Film informed by `quiet acts of kindness'

Project: Local filmmakers showcase a Baltimore landmark as they examine wealth, self-reliance and the role of women in society in their documentary about the women's exchange movement.

May 21, 2000|By Douglas Birch | Douglas Birch,SUN STAFF

As a film crew set up a camera and lights in Baltimore's Woman's Industrial Exchange shop yesterday, Lillian Bowers paced the cluttered aisles, rearranging curios and fussing with displays. She was, she said, too nervous to sit down.

The filmmaker wrote and produced the award-winning documentary "Little Castles: The Formstone Phenomenon," which exalted what many scorn: the false stone facades slathered on whole blocks of Baltimore's brick rowhouses.

Now Bowers is working with a local production company on a film celebrating another of the city's institutions: the consignment shop and tearoom downtown on North Charles Street. It has long been a place, she says, for quiet acts of kindness.

Here, destitute Civil War widows once discreetly sold their quilts and potholders, cakes and pies on consignment to support themselves and their children. Many women still make ends meet by selling hand-sewn sock monkeys and christening dresses here. In the exchange's tearoom at the rear, generations of diners have nibbled on chicken salad and tomato aspic, buckwheat-flour rolls and deviled eggs.

Three years ago, declining patronage threatened the landmark. It closed for a month before Baltimoreans rallied to rescue it, urged on by a sign in the window: "A damsel is in distress." The exchange still runs a monthly deficit. But exchange officials say they are more than halfway to their goal of raising a $1.15 million endowment. And they plan to convert several upstairs rooms into luxury apartments.
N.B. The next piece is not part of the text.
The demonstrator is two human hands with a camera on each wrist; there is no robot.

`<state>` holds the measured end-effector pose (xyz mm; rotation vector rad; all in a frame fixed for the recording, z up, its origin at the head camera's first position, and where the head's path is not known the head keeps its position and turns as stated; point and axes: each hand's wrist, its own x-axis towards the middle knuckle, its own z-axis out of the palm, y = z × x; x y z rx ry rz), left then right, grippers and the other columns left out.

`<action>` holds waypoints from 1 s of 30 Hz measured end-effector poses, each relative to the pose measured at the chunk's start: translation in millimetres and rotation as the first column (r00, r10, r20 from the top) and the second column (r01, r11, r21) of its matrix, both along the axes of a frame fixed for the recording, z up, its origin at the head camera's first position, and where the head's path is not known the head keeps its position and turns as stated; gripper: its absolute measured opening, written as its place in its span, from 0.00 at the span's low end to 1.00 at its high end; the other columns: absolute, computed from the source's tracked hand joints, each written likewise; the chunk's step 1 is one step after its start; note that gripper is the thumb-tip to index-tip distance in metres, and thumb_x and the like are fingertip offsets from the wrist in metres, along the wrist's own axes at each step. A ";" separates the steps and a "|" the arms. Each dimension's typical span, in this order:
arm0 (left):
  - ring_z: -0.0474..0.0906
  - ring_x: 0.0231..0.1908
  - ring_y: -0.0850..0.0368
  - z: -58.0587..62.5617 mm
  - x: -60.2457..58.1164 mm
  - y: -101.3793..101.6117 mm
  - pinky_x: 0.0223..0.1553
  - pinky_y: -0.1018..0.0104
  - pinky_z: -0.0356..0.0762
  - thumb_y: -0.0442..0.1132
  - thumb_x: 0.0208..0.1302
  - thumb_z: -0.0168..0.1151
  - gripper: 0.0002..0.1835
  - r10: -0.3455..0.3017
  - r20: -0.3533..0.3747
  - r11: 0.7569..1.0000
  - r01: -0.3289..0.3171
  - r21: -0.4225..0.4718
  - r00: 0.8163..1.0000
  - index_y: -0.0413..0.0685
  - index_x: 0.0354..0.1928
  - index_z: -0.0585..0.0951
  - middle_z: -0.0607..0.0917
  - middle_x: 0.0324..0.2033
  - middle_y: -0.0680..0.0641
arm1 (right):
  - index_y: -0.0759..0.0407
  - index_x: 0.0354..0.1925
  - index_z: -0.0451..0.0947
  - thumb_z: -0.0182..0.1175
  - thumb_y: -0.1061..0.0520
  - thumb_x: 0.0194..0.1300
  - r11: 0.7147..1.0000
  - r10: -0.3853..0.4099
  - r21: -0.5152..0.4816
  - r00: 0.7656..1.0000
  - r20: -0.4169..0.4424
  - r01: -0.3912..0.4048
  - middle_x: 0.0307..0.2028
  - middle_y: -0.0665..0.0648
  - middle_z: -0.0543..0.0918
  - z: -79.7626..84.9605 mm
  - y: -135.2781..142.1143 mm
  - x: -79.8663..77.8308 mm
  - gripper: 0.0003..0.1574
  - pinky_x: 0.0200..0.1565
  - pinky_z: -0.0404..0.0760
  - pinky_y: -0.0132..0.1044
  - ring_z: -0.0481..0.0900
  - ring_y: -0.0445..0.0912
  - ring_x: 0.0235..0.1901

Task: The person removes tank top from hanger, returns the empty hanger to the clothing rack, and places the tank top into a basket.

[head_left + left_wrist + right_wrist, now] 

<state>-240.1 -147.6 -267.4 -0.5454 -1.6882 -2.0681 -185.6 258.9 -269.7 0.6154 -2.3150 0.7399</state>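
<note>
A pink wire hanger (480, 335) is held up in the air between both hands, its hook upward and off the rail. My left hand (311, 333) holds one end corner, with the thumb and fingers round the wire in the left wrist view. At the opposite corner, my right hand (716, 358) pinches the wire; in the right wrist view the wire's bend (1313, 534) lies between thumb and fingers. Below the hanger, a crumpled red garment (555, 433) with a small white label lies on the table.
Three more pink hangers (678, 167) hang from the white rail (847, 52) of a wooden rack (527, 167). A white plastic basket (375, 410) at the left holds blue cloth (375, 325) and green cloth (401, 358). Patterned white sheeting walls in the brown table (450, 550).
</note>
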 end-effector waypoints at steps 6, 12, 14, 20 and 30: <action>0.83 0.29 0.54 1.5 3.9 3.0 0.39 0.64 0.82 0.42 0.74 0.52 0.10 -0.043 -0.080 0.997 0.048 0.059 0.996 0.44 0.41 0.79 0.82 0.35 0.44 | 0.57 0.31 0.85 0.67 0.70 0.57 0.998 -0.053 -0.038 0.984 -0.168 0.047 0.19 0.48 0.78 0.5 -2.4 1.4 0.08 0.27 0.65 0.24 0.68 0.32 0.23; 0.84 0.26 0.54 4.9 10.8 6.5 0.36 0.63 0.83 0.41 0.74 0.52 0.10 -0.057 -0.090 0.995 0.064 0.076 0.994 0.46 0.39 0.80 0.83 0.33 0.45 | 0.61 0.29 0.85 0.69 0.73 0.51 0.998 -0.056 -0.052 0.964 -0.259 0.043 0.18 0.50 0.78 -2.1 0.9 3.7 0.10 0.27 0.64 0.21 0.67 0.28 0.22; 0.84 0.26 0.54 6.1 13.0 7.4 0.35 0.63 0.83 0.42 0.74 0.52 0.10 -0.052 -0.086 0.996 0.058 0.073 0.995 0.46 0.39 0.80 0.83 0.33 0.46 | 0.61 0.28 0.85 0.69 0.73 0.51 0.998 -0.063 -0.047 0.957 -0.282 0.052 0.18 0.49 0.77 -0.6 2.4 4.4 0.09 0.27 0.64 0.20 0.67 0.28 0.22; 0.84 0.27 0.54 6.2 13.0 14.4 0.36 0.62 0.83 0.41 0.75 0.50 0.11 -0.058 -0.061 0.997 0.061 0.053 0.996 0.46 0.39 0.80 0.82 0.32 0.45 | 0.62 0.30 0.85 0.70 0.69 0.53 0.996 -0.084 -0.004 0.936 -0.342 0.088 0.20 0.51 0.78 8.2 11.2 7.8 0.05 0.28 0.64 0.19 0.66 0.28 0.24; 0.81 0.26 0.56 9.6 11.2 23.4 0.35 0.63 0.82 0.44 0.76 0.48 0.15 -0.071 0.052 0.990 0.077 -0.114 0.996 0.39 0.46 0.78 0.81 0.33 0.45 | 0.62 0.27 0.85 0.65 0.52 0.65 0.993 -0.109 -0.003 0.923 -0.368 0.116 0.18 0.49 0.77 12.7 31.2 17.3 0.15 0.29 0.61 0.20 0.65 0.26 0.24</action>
Bowers and the Truckstop Motion Picture Co. -- Matt Pittroff, Jason Hubert and Jeff Schmale -- want to use the Baltimore shop to tell the story of the exchange movement nationwide.

It began in Philadelphia in 1832, with the founding of the Philadelphia Ladies' Depository Association. The aim was to discreetly help gentlewomen who would have been mortified if neighbors had known they were poor.

Welfare was as unpopular then as today. Ralph Waldo Emerson, in his essay "Self Reliance," warned against giving "alms to sots." The early movement rejected handouts in favor of encouraging the destitute to become self-supporting artisans.

By the time the Baltimore exchange was organized in 1880, the movement was trying to knock down the barriers that prevented women from working outside the home. In New York, Elizabeth "Libbie" Custer, the widow of the general, told a gathering of women artists and professionals at an exchange luncheon: "Why, we are all working women, not a lady among us!"

Echoing Custer's declaration of economic independence, the filmmakers call their documentary, "Not A Lady Among Us."

`Let me do it my way'

Bowers and her colleagues have interviewed architects, historians, habitual diners, consigners and an expert on the cultural significance of food. But to many Baltimoreans, the most visible heroines of the Exchange are its veteran waitresses.

The most memorable moments of the finished film may belong to the outspoken Marguerite Schertle, 99, a Parkville woman who retired a few years ago after working at the tearoom with her twin sister for almost 60 years.

Schertle is an old hand at the movie business, having appeared in the Tom Hanks' feature, "Sleepless in Seattle." (When someone on that crew tried to tell her how to wait on tables, she replied: "Do me a favor, let me do it my way.") During her interview for "Not A Lady Among Us," filmmakers say, Schertle was so mesmerizing that the crew applauded when she finished.

Potholder as icon

Yesterday, the filmmakers laboriously set up an interview in the consignment shop with Vincent Peranio, the production designer for director John Waters as well as for the "Homicide" television series.

Peranio's grandmother, who died 15 years ago, crocheted yellow smiley-face potholders for sale at the exchange. He held up one to show it to Bowers. "It's an icon for me of my grandmother," he said.

The film artist says he often shops at the exchange for props. "I love these sock monkeys," he said. "Where else in the world can you find them?"

Pittroff, of Truckstop Motion Picture Co., says he knew little about the exchange before he started working on the film. He's surprised at how engrossing the project became. "Everybody's like my grandmother here," the 28-year-old Baltimorean says. "It just feels like you're going back to a simpler, easier kind of time."

A few years back, Bowers got the idea for the wry, ingenious "Little Castles" when she had a dream that someone was trying to cover with Formstone the tomb of her grandfather, who is buried in a city cemetery. Bowers and "Little Castles" director Skizz Cyzyk won one of five top prizes at the Rochester International Film Festival.

The idea for "Not A Lady Among Us" came from a more straightforward source: a friend lent her a book, "The Business of Charity," a history of the exchange movement by Kathleen Waters Sander. Bowers says she has consulted Sander extensively about the movie.